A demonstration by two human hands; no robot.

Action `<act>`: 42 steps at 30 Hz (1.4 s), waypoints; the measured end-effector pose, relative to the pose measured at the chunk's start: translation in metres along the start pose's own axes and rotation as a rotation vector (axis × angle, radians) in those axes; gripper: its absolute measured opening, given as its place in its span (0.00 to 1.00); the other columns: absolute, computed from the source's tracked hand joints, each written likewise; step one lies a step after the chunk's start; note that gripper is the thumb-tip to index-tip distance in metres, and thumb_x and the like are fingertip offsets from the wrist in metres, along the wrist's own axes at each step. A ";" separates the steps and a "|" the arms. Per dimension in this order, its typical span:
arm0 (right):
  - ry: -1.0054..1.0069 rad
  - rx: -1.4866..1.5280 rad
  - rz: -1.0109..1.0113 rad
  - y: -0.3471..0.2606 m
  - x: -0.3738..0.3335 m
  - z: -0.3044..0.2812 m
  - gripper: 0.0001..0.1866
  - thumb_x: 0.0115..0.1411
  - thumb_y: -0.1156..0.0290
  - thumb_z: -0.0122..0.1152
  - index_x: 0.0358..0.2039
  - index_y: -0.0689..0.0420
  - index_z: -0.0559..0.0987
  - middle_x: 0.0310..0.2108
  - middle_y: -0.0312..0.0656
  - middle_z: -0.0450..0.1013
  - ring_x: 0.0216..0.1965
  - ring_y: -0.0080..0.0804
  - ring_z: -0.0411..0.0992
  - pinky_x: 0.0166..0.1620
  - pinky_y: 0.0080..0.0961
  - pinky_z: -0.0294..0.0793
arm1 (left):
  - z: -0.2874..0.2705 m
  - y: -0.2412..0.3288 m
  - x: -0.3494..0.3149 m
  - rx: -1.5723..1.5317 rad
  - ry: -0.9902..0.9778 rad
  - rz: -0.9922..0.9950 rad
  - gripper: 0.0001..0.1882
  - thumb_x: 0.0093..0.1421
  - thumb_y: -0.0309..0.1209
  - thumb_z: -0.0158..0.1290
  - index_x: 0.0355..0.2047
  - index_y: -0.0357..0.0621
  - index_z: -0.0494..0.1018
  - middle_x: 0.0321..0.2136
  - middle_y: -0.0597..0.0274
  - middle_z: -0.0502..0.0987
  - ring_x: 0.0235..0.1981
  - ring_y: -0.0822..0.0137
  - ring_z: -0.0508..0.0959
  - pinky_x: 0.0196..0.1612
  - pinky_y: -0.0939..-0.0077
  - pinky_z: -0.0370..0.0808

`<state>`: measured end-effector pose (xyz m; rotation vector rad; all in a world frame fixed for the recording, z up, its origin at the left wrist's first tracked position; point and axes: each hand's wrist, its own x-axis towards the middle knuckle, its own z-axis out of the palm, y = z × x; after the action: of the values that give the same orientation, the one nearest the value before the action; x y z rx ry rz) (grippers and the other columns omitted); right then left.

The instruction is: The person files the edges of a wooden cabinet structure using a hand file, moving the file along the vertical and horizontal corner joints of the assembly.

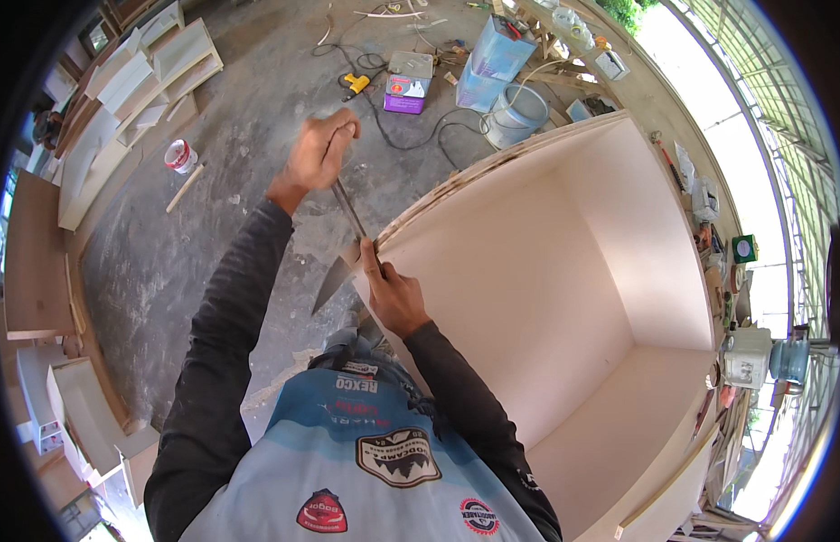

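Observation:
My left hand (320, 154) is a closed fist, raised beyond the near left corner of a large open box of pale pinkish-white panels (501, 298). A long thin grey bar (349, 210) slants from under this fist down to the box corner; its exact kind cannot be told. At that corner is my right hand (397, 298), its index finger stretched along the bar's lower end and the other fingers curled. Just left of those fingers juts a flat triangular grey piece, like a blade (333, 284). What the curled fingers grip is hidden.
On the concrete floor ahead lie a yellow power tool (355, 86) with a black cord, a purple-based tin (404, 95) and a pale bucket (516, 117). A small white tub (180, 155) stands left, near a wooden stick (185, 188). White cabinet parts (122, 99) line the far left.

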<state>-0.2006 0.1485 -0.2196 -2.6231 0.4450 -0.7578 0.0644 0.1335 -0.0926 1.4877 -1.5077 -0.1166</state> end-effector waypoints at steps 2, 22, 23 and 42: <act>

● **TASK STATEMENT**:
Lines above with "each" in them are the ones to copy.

● **RESULT OF THE EXERCISE**:
Action `<act>`: 42 steps at 30 Hz (1.4 s), waypoints; the measured end-effector pose, relative to the pose measured at the chunk's start: translation in metres along the start pose's own axes and rotation as a rotation vector (axis × angle, radians) in those axes; gripper: its absolute measured opening, given as its place in its span (0.00 to 1.00); the other columns: absolute, computed from the source's tracked hand joints, each written likewise; step one lies a step after the chunk's start; note that gripper is the thumb-tip to index-tip distance in metres, and thumb_x and the like are fingertip offsets from the wrist in metres, along the wrist's own axes at each step. A ";" separates the steps and a "|" the arms. Per dimension in this order, its typical span:
`<state>`: measured end-effector pose (xyz m; rotation vector rad; all in a world frame fixed for the recording, z up, its origin at the left wrist's first tracked position; point and axes: each hand's wrist, its own x-axis towards the middle knuckle, its own z-axis out of the palm, y = z × x; after the action: of the values that give the same orientation, the one nearest the value before the action; x y z rx ry rz) (grippers and the other columns omitted); right then left.

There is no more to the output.